Ma al di là di quello che in fondo è la scelta di un “tono” o di un “mood” se si preferisce, Obsidian ha una concisione e coerenza sorprendenti, tipica delle migliori raccolte di musica pop, è ispirato, ben composto, e allo stesso tempo trainato da un’anima dance potentissima, come in Miasma Sky, suoni casio e una glitch-tronica di classe e quel falsetto che è marchio di fabbrica del musicista californiano e che per certi versi ricorda, anche nella complessità della tessitura elettronica che mantiene una strana anima folk di sottofondo, l’ultimo Sufjan Stevens ovviamente senza raggiungere quelle intenzioni contemporaneistiche e destrutturanti.

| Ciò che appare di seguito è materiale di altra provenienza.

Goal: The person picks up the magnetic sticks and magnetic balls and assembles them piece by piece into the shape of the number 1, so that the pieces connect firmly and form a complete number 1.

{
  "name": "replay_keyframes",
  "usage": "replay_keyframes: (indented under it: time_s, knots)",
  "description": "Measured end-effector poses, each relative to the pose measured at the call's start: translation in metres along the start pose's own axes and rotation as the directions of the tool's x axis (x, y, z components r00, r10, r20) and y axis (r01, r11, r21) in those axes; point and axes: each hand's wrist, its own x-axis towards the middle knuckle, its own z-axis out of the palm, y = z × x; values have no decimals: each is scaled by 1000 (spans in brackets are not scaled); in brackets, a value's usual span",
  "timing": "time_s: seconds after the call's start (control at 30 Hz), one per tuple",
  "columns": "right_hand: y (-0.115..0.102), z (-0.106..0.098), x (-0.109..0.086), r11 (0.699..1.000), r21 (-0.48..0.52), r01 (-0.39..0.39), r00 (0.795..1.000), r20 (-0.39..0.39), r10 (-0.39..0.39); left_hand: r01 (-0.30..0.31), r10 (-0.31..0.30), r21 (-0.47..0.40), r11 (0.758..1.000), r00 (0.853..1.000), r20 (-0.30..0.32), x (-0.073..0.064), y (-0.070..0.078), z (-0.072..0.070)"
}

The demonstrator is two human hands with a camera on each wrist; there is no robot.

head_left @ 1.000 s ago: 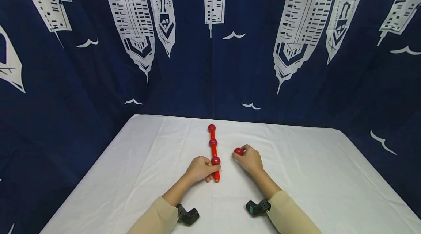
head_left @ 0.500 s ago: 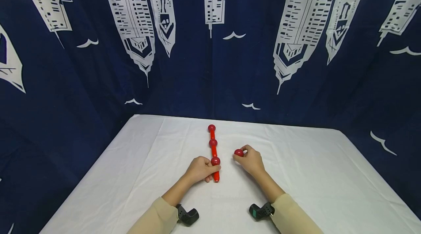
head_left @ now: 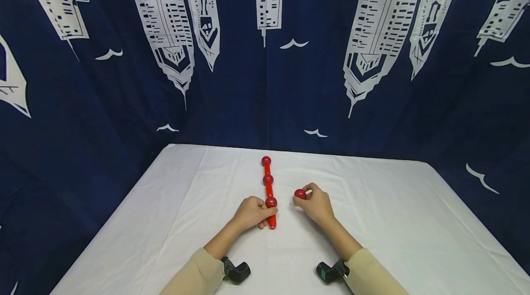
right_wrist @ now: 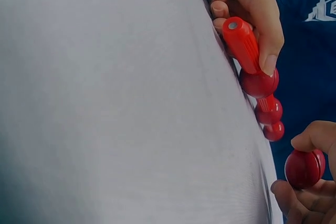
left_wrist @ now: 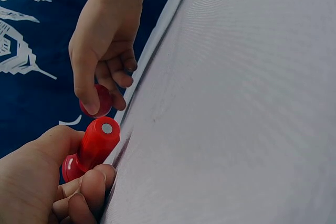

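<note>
My left hand (head_left: 250, 214) pinches the near end of a chain of red balls and rods (head_left: 269, 189). Three balls alternate with red rods in it, and the chain runs away from me. A bare rod (left_wrist: 97, 142) forms its near end, with a small silvery disc (left_wrist: 106, 128) on the tip. To the right of the chain, my right hand (head_left: 316, 203) holds a single red ball (right_wrist: 302, 170) between thumb and fingers. A seam line crosses this ball in the right wrist view. Ball and chain are apart.
A white cloth covers the table (head_left: 207, 175). Behind it hangs a dark blue curtain (head_left: 265, 101) with white building prints. Black devices sit at both wrists, the left one (head_left: 237, 271) and the right one (head_left: 332, 271).
My right hand and forearm have shifted slightly toward me and to the right, still holding the loose ball. My left hand and the chain have stayed practically in place.
</note>
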Motion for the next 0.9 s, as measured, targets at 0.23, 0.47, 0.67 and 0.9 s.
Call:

Ma se le intenzioni di Wiesenfeld erano quelle di catturare l’ascoltatole in un canto ammaliante per poi sferrare un attacco mortale, il risultato è davvero quello e si verifica nella progressiva claustrofobia dell’album, ritmicamente sempre più teso e inesorabile (Phaedra), con la voce che perde la forma suasiva del falsetto per sembrare sempre più vicina ad un lamento disperato nel pop-jazz della straordinaria No Past Lives, brano immerso in suoni che sembrano la lotta tra organico e inorganico dei Matmos più “porno”. Un’oscenità che torna nei lamenti animali che introducono Earth Death, vera e propria marcescenza apocalittica della terra, brano che dopo un’intro come questa, attacca con lo sferragliamento terribile di un territorio post-industriale, quasi a dirci che nel corso dell’album, il pop di Wiesenfeld si è trasformato in qualcos’altro; era forse necessario chiudere con la coralità di Inter, visione luminosa, dopo il sangue dell’apocalisse, quasi provenisse da una chiesa senza pareti e senza più culto.